Count how many lines of the material hold "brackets". Respond with that number alone.

Data below
>>>

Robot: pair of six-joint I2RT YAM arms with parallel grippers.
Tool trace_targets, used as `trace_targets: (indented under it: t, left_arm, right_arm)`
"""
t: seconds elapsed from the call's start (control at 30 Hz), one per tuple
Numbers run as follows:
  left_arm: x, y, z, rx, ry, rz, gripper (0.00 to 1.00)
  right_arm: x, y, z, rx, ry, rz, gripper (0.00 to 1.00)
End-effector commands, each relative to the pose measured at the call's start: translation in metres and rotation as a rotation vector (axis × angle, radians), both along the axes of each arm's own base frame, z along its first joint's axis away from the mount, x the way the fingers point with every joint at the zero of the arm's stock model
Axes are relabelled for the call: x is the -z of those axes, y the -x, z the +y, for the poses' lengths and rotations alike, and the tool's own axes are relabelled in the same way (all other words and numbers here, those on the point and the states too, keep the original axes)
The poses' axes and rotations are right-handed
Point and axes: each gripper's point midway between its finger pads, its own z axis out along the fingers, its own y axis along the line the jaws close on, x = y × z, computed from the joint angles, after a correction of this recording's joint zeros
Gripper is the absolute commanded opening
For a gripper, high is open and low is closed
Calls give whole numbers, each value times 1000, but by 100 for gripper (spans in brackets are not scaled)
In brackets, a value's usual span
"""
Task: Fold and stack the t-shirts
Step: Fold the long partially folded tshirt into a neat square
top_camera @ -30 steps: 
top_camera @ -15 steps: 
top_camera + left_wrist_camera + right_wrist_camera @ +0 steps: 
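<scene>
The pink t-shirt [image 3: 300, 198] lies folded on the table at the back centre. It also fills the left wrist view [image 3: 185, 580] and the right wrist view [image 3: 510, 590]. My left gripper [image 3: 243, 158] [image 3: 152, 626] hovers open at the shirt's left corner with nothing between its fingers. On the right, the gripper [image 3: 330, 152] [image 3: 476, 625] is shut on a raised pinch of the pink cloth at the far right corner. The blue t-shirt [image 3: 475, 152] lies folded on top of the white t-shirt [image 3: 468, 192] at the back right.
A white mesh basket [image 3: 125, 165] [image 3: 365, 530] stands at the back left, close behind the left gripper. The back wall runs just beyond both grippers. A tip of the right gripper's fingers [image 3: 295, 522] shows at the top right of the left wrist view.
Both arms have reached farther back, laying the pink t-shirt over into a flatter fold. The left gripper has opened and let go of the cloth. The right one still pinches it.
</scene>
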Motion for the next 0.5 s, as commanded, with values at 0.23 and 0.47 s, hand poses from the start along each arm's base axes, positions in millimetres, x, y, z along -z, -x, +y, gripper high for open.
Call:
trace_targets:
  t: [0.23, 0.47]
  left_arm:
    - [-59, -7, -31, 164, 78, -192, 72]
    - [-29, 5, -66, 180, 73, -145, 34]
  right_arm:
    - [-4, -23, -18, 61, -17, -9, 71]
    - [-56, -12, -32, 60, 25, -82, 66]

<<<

Answer to the problem
2